Thermodynamics of the alanine aminotransferase reaction

• Published in: Fluid phase equilibria Vol. 422; pp. 87 - 98
• Main Authors: Voges, Matthias, Schmidt, Florian, Wolff, Dominik, Sadowski, Gabriele, Held, Christoph
• Format: Journal Article
• Language: English
• Published: Elsevier B.V 25.08.2016
• Subjects: Activity coefficient; Biothermodynamics; Concentration (composition); Constants; ePC-SAFT; Equilibrium constant; Extrapolation; Media; Phase equilibria; Pyruvates; Reaction equilibrium; Thermodynamic equilibrium; Yield; Activity coefficient; Equilibrium constant; Yield; Reaction equilibrium; Biothermodynamics; ePC-SAFT
• ISSN: 0378-3812; 1879-0224
• DOI: 10.1016/j.fluid.2016.01.023

The thermodynamic equilibrium of the aminotransferase reaction from l-alanine and 2-oxoglutarate to l-glutamate and pyruvate in aqueous solution was investigated in a temperature range between 25 and 37 °C and pH between at 5 and 9. Prior to considering the reaction equilibria, measurements were carried out to ensure the enzyme activity in the aqueous reaction media.
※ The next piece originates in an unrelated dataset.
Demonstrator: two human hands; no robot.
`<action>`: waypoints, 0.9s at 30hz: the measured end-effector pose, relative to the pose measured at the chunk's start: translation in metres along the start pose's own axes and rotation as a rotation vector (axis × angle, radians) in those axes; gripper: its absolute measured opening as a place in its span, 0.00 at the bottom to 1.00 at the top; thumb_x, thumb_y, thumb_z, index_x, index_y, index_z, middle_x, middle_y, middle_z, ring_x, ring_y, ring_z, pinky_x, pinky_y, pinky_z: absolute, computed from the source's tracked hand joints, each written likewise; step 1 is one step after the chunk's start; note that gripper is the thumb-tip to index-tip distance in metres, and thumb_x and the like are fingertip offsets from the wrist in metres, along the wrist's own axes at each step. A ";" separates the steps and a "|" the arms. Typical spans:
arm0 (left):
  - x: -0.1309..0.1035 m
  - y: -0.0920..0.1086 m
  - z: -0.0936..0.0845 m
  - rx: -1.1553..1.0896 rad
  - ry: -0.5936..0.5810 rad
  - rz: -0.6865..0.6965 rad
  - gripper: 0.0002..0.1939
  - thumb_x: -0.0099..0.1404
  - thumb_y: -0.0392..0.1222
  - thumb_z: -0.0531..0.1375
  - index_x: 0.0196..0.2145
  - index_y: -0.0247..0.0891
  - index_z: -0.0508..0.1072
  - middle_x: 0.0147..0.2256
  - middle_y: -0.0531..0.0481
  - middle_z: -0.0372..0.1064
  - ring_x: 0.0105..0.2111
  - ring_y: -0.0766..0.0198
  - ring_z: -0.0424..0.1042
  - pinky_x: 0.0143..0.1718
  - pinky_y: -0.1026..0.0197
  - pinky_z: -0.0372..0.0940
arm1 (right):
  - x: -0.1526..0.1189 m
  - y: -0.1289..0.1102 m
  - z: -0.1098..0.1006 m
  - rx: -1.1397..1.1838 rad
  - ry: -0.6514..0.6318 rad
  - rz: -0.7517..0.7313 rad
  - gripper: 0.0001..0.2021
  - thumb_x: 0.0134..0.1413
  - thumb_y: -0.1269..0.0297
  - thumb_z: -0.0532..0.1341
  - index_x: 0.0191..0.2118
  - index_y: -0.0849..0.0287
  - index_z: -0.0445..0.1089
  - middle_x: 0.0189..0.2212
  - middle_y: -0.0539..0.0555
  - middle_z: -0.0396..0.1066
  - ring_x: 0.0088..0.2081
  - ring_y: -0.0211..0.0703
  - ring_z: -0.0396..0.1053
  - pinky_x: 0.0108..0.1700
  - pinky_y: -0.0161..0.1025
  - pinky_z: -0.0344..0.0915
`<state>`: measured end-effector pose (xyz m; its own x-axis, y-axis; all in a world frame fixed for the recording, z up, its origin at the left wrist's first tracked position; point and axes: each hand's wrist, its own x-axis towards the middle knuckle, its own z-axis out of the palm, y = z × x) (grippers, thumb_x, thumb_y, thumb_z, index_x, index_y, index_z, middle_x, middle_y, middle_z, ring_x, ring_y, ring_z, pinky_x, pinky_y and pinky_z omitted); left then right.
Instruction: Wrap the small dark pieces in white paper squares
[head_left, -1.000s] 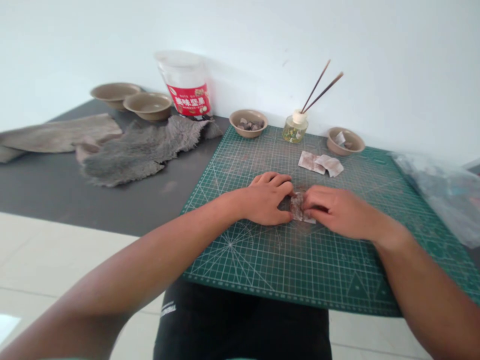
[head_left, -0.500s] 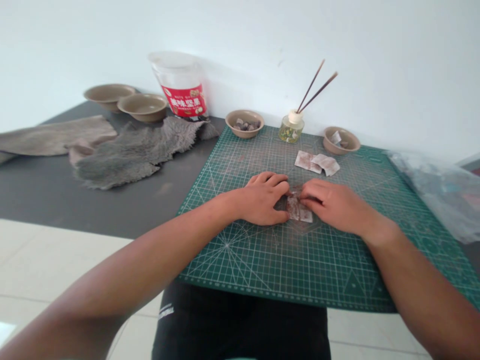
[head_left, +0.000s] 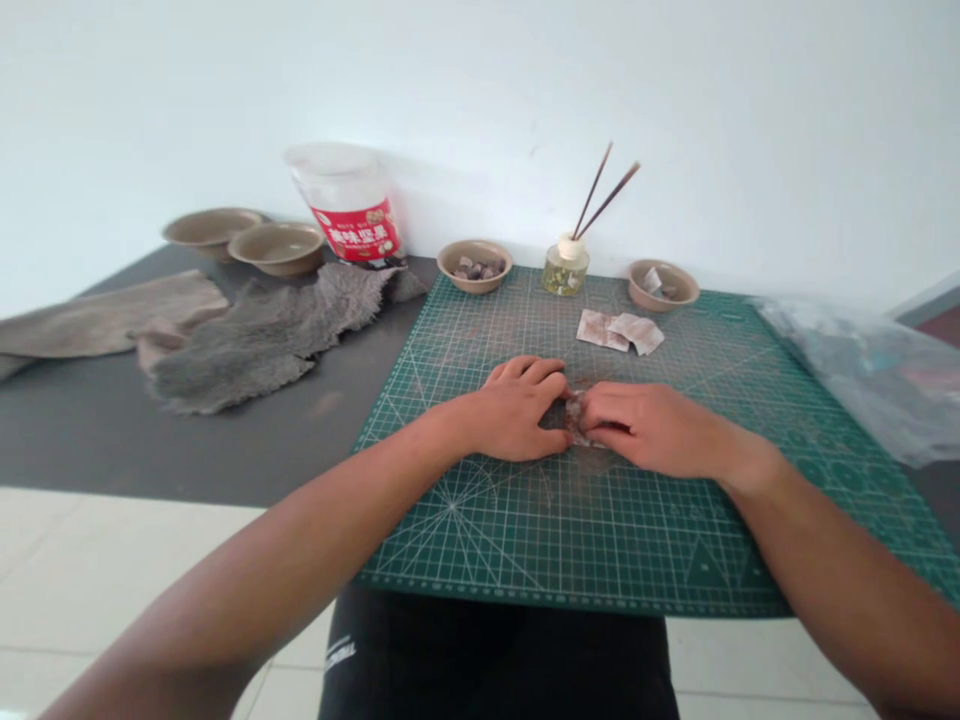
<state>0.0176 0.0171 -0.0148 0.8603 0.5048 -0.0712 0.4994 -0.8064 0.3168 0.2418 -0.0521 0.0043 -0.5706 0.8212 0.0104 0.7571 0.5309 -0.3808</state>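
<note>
Under both hands, on the green cutting mat (head_left: 525, 535), lies a small whitish piece with brown stains (head_left: 576, 438), looking like paper or thin cloth. My left hand (head_left: 521, 410) rests on the mat, thumb and fingers apart, its tips at the piece's left edge. Bunched fingers of my right hand (head_left: 649, 425) press on the piece from the right and cover much of it. What they pinch, if anything, is hidden. Brown crumbs or dust surround the piece. Just beyond, two similar stained pieces (head_left: 602, 331) overlap on the mat.
Along the wall stand a bowl of dark bits (head_left: 475, 285), a reed diffuser (head_left: 564, 275) and a bowl with whitish scraps (head_left: 662, 302). Left are two bowls (head_left: 277, 262), a red-labelled plastic tub (head_left: 349, 210) and grey furry hide (head_left: 240, 350). A clear plastic bag (head_left: 870, 370) lies right.
My right hand has moved slightly left, closer to my left hand, and covers more of the stained piece. My left hand stays at its edge. The camera view has tilted slightly.
</note>
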 end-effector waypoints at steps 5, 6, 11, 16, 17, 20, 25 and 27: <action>0.000 0.001 -0.001 0.000 0.002 -0.005 0.27 0.65 0.58 0.57 0.56 0.43 0.64 0.69 0.43 0.46 0.68 0.43 0.43 0.65 0.38 0.46 | 0.001 0.005 0.000 -0.124 0.124 0.109 0.07 0.64 0.68 0.56 0.39 0.56 0.72 0.40 0.53 0.73 0.41 0.45 0.71 0.42 0.40 0.62; 0.000 0.001 -0.001 -0.002 0.001 -0.006 0.27 0.65 0.58 0.57 0.57 0.43 0.64 0.69 0.43 0.45 0.68 0.43 0.43 0.65 0.38 0.46 | 0.001 0.006 -0.001 -0.123 0.100 0.089 0.07 0.64 0.69 0.56 0.38 0.56 0.72 0.39 0.53 0.73 0.41 0.45 0.71 0.42 0.40 0.62; 0.000 0.001 -0.002 -0.004 0.003 0.007 0.27 0.65 0.58 0.58 0.57 0.44 0.63 0.69 0.44 0.46 0.68 0.45 0.43 0.65 0.40 0.47 | 0.002 0.005 0.000 -0.058 0.053 0.012 0.08 0.66 0.67 0.55 0.40 0.55 0.72 0.41 0.53 0.73 0.41 0.44 0.71 0.43 0.40 0.63; -0.001 0.001 -0.002 -0.004 0.004 -0.006 0.27 0.65 0.58 0.58 0.57 0.44 0.64 0.69 0.43 0.46 0.68 0.43 0.44 0.65 0.39 0.47 | -0.001 0.004 -0.004 -0.075 0.038 0.059 0.06 0.63 0.68 0.57 0.37 0.56 0.71 0.36 0.52 0.72 0.39 0.44 0.70 0.41 0.39 0.62; -0.001 0.001 -0.002 -0.008 0.005 0.000 0.27 0.65 0.58 0.58 0.57 0.44 0.64 0.69 0.43 0.46 0.68 0.43 0.44 0.65 0.39 0.48 | -0.001 0.004 -0.005 -0.051 -0.006 0.021 0.06 0.63 0.68 0.57 0.37 0.56 0.71 0.37 0.51 0.72 0.38 0.43 0.70 0.41 0.39 0.62; -0.001 0.001 -0.001 -0.009 0.015 0.009 0.27 0.65 0.58 0.58 0.57 0.44 0.64 0.68 0.44 0.47 0.68 0.44 0.45 0.65 0.39 0.48 | -0.002 0.004 -0.004 -0.064 0.011 0.026 0.07 0.65 0.67 0.56 0.38 0.55 0.71 0.39 0.52 0.72 0.39 0.43 0.70 0.41 0.39 0.62; -0.001 0.001 -0.002 -0.011 0.006 -0.012 0.27 0.65 0.58 0.58 0.57 0.45 0.64 0.69 0.44 0.46 0.68 0.44 0.44 0.65 0.39 0.47 | -0.002 0.005 -0.005 -0.087 0.035 0.083 0.06 0.63 0.67 0.58 0.35 0.56 0.71 0.35 0.52 0.71 0.37 0.44 0.69 0.40 0.40 0.62; 0.000 0.001 -0.001 -0.016 0.005 -0.001 0.27 0.65 0.59 0.58 0.57 0.44 0.65 0.69 0.44 0.47 0.68 0.44 0.44 0.65 0.40 0.47 | -0.001 0.003 -0.005 -0.009 -0.038 0.006 0.06 0.63 0.67 0.57 0.37 0.55 0.71 0.36 0.51 0.72 0.37 0.43 0.70 0.40 0.39 0.62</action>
<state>0.0175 0.0165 -0.0132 0.8590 0.5075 -0.0669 0.4989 -0.8006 0.3319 0.2456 -0.0504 0.0075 -0.5776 0.8159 -0.0271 0.7632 0.5279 -0.3725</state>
After that, equilibrium concentrations of reacting agents were measured by HPLC-analysis. At constant temperature and pH, reaction equilibrium was shown to depend on the absolute molalities (0.005–0.130 mol kg−1) as well as on the ratio of initial molalities of the reactants. It could be concluded that reaction equilibrium was shifted towards the product site upon increasing reactant molalities, increasing temperature, and increasing pH. Further, yields of pyruvate were increased upon excess initial molality of l-alanine compared to 2-oxoglutarate. The thermodynamic equilibrium constant Ka∗ was determined by extrapolating the ratio of product equilibrium molalites and reactant equilibrium molalites to infinite dilution of all reacting agents. The activity-coefficient ratio of products and reactants in the reaction media was predicted with ePC-SAFT. Combining Ka∗ and the activity-coefficient ratio allowed quantitatively predicting the influence of temperature, pH, and reacting-agent molalities on the reaction equilibrium.